The cube and plate is a very challenging - some would say notorious - training exercise used in the engineering industry. The two parts have to be made predominantly by hand filing, without the aid of machinery, and must fit perfectly together. Another internationally famous firm has used it as a "passing out" test, but at RSAF it was, for many years, the introductory exercise used to teach apprentices the art of filing, handwork and basic metrology (the science of precision engineering measurement).

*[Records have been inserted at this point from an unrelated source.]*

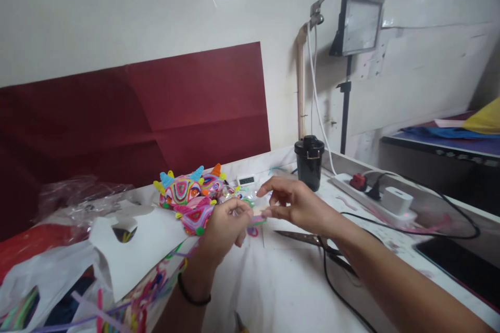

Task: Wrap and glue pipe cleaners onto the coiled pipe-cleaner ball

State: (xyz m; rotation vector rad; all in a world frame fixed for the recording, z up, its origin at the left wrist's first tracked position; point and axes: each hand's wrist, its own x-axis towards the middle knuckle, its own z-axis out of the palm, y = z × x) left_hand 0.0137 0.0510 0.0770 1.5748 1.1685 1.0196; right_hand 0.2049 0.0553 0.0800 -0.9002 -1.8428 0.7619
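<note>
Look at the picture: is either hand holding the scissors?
No, the scissors lie on the table beside the right hand, and both hands pinch a small colourful piece.

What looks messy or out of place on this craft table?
Mostly clutter. Pipe cleaners spill loosely from a plastic bag at the lower left, and a black cable trails across the table over the scissors. The left hand and right hand pinch a small colourful piece.

No text, label or number is legible anywhere.
</note>
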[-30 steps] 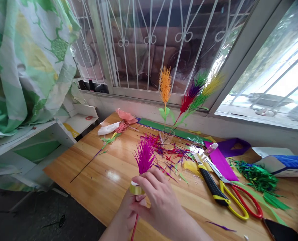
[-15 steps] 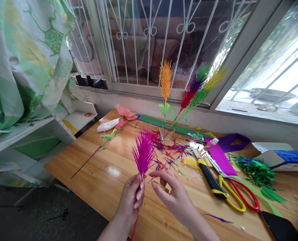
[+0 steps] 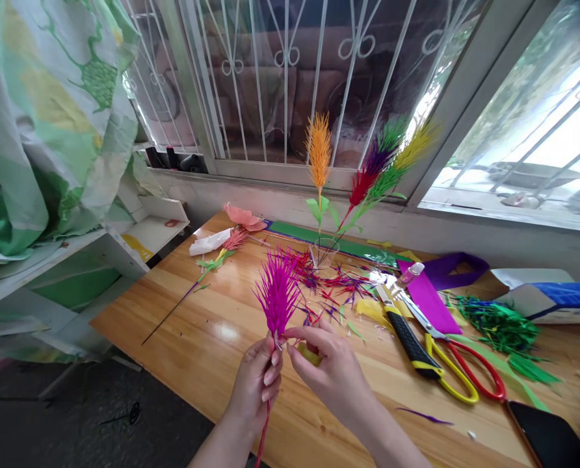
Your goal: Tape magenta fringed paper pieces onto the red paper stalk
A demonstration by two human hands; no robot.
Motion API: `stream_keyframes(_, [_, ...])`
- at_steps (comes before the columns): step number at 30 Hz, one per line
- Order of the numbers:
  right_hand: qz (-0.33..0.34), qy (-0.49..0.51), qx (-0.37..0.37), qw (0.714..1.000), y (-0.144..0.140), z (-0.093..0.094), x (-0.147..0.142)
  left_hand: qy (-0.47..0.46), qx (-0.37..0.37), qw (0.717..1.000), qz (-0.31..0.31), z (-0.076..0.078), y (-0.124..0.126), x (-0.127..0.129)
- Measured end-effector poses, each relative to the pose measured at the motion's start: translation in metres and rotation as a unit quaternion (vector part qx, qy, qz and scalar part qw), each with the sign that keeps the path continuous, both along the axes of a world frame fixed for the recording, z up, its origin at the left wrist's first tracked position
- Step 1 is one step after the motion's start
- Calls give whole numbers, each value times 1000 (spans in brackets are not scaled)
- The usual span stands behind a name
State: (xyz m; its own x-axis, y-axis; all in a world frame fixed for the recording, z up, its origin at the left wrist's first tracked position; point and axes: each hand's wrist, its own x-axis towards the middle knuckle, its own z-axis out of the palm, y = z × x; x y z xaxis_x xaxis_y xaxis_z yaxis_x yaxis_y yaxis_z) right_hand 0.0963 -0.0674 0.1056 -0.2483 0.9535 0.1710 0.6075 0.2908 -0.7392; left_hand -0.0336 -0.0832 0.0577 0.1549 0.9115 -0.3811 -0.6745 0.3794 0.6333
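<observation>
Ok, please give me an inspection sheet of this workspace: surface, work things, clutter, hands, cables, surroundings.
Surface: wooden table, glossy, strewn with paper scraps.
Work things: magenta paper plume on a red stem; small yellow tape roll.
Clutter: scissors, utility knife, green paper shreds, purple paper strip, phone, finished plumes in a glass.
Hands: left hand in a grip on the stem below the plume; right hand holds the tape roll beside it.
Cables: nothing seen.
Surroundings: barred window, green patterned cloth, white shelf.
</observation>
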Motion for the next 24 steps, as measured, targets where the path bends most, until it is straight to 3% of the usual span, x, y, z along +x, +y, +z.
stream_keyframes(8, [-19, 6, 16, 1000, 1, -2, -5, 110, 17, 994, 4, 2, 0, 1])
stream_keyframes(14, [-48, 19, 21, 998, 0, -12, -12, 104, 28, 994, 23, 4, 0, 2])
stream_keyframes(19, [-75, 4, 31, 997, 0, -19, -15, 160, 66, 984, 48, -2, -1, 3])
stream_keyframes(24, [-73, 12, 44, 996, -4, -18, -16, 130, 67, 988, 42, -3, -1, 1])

A high degree of hand/eye co-ordination is essential and the skills are much the same as those required by "Gun Lock Filers" prior to the introduction of the "interchangeable" methods of production in 1857.

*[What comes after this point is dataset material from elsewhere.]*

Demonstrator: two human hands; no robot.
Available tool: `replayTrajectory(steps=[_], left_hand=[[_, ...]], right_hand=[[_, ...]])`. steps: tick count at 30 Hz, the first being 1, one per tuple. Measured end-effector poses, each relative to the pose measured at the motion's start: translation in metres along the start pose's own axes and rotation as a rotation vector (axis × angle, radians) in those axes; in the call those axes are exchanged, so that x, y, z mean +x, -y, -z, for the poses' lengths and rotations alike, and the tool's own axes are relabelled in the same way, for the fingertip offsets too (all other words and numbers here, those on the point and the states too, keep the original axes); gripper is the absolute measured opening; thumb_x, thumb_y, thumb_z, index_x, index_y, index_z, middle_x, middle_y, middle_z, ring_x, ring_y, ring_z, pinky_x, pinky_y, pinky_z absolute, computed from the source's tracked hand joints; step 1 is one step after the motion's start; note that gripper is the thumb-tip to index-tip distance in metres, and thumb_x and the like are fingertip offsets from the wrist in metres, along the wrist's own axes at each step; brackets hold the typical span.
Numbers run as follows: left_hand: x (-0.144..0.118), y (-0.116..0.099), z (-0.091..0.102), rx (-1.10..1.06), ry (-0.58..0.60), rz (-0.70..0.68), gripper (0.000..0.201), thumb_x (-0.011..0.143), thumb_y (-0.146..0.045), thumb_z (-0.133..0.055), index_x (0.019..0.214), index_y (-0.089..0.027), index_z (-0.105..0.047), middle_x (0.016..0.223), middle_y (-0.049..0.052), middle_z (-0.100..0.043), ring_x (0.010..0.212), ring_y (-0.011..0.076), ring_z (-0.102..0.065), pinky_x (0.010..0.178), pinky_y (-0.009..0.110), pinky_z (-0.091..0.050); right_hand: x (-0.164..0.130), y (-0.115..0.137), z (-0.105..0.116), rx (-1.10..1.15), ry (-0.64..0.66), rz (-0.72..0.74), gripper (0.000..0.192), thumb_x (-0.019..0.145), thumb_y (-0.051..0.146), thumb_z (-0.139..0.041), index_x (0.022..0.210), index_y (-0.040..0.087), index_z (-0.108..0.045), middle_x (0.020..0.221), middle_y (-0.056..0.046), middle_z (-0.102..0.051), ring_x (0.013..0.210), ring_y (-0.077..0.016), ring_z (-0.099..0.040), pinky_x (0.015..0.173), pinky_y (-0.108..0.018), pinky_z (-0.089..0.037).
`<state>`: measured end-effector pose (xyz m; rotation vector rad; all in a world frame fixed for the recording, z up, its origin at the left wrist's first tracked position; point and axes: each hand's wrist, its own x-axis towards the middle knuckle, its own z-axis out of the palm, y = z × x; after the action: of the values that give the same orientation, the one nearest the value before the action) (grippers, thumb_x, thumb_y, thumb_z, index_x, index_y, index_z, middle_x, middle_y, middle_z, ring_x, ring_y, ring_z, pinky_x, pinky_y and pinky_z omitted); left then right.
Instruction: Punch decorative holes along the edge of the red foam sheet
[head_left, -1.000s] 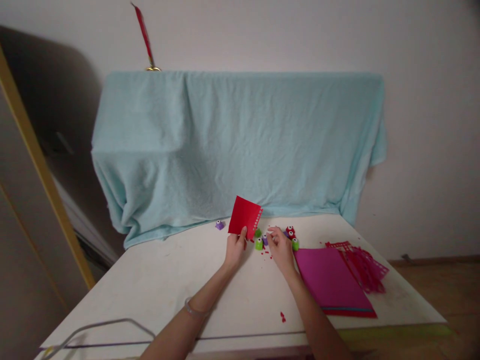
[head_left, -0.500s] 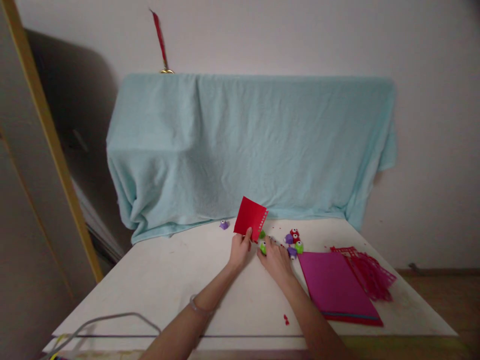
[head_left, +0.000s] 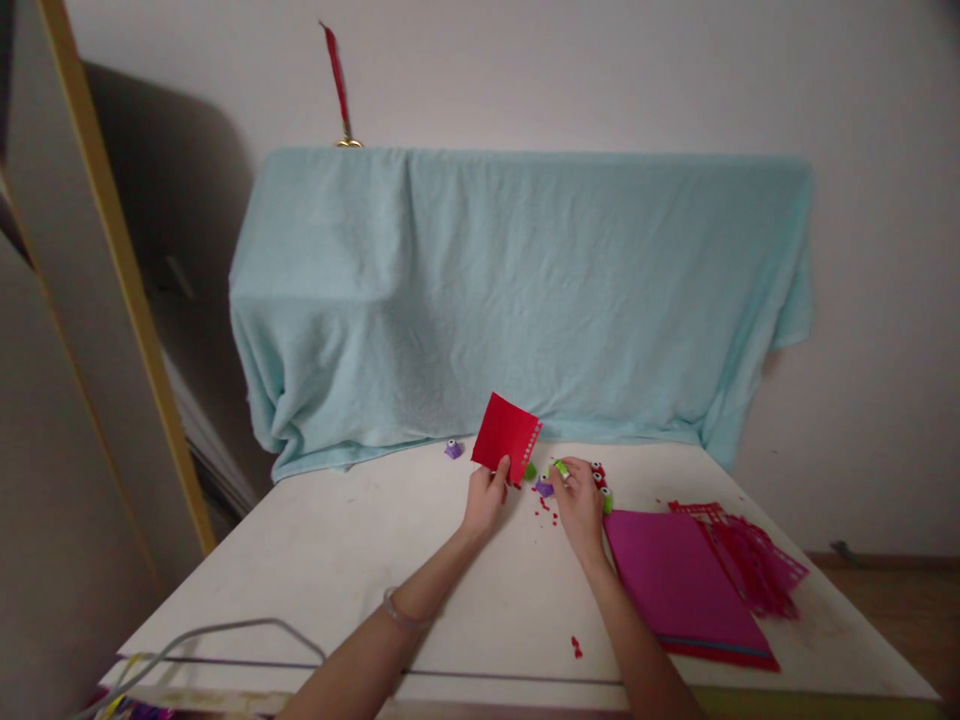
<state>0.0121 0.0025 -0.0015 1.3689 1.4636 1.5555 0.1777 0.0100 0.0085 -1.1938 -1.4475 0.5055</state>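
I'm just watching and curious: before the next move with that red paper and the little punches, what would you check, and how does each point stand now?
1. Left hand grips the red paper square by its lower edge: ok.
2. Paper held up off the white table: ok.
3. Right hand has a green punch at its fingertips: ok, though whether it is lifted cannot be told.
4. Punch slot faces the paper's edge: cannot tell.
5. Pink sheet stack lies flat, apart from both hands: ok.

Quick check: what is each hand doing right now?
Left hand: shut on the red card.
Right hand: shut on the green punch.
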Motion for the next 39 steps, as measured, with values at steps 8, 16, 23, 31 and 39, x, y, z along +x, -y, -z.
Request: replayTrajectory(steps=[8, 16, 23, 31, 39], left_hand=[[0.0, 0.0, 0.001, -0.013, 0.004, -0.006, 0.056, 0.09, -0.058, -0.042, 0.053, -0.016, -0.052, 0.041, -0.001, -0.046, 0.043, 0.0119, -0.044, 0.049, 0.024, -0.032], [0.001, 0.002, -0.001, -0.021, -0.013, -0.006, 0.054, 0.089, -0.058, -0.044, 0.054, -0.016, -0.051, 0.043, -0.002, -0.046, 0.043, 0.0102, -0.043, 0.047, 0.022, -0.03], [0.002, 0.002, -0.001, -0.032, -0.004, 0.003, 0.053, 0.089, -0.058, -0.044, 0.056, -0.017, -0.052, 0.044, -0.001, -0.047, 0.044, 0.0106, -0.044, 0.046, 0.022, -0.031], [-0.001, -0.003, -0.004, -0.053, 0.003, 0.006, 0.056, 0.087, -0.061, -0.044, 0.054, -0.017, -0.05, 0.044, -0.001, -0.047, 0.045, 0.0113, -0.045, 0.048, 0.023, -0.032], [-0.002, -0.002, -0.008, -0.067, 0.034, -0.017, 0.053, 0.09, -0.058, -0.043, 0.059, -0.015, -0.054, 0.046, -0.001, -0.051, 0.048, 0.0118, -0.047, 0.051, 0.022, -0.032]], right_hand=[[-0.008, 0.01, -0.001, -0.26, 0.217, 0.196, 0.021, 0.09, 0.032, -0.048, 0.102, 0.019, -0.059, 0.088, -0.006, -0.066, 0.071, -0.0174, -0.063, 0.07, -0.027, -0.047], [-0.027, 0.024, -0.008, -0.553, 0.444, 0.324, 0.025, 0.086, 0.023, -0.053, 0.111, 0.024, -0.052, 0.107, -0.005, -0.065, 0.091, -0.0201, -0.063, 0.072, -0.026, -0.043], [-0.025, 0.027, -0.009, -0.561, 0.392, 0.328, 0.031, 0.086, 0.029, -0.056, 0.117, 0.024, -0.053, 0.101, -0.006, -0.068, 0.083, -0.0202, -0.065, 0.067, -0.027, -0.042], [0.038, 0.024, 0.071, -0.359, -0.079, 0.106, 0.032, 0.09, 0.046, -0.046, 0.095, 0.021, -0.064, 0.074, -0.003, -0.067, 0.061, -0.0168, -0.06, 0.06, -0.026, -0.041], [0.018, -0.004, 0.114, -0.452, 0.373, 0.224, 0.023, 0.086, 0.038, -0.05, 0.096, 0.023, -0.064, 0.091, -0.004, -0.068, 0.065, -0.0172, -0.06, 0.067, -0.03, -0.046]])
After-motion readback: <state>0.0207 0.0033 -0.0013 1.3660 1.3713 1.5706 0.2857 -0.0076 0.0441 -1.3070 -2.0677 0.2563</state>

The cube starts as a rough lump, sawn off a piece of `black' steel bar, that is, just as it comes from the rolling mill.
The first stage is to file one face perfectly flat and test it against a "surface plate", a high precision flat surface. Then the second face has to be filed both flat and accurately square with the first. The complexity and difficulty of the task increases as each face of the cube is produced in turn and all six must eventually be perfectly flat, precisely square with all the adjacent ones and exactly the same size to within a few ten thousandths of an inch in all three directions, all over each pair of faces. If you did not achieve the very exacting standard demanded, you were made to start again!
The plate started likewise, rough cut from a piece of `black' steel plate. A surface grinder (for some the first introduction to machine tools) was used to grind the two faces perfectly flat - then it was handwork again. The outside edges were filed similarly to the cube. The central hole was marked out using precision instruments, cut out roughly by drilling four rows of holes and chiselling, then finished by hand filing to the same high standards of accuracy as the cube. The cube had to fit exactly in the hole every possible way round.
The "gold standard" was that only blue light should be visible between the plate and cube, indicative of a fit closer than "half a thou" (0.0005" or 0.012mm.). In practice that was almost impossible to achieve in every orientation, but some would achieve it in some of the many ways the cube and plate can be assembled together and most would get it to within about "a thou" - one thousandth of an inch (0.025mm.) all round.
We do not have one of the originals but, in 2006, former RSAF apprentice Ken Dee has made the cube and plate now displayed in the Interpretation Centre on the former RSAF site, using the authentic methods. In fact, not having a surface grinder in his garden shed workshop, he had to do the plate as well as the cube entirely by hand filing That he can still do it, 57 years after he made his first one, in 1949, is a clear demonstration of how very well engineering skills were taught and learned at RSAF!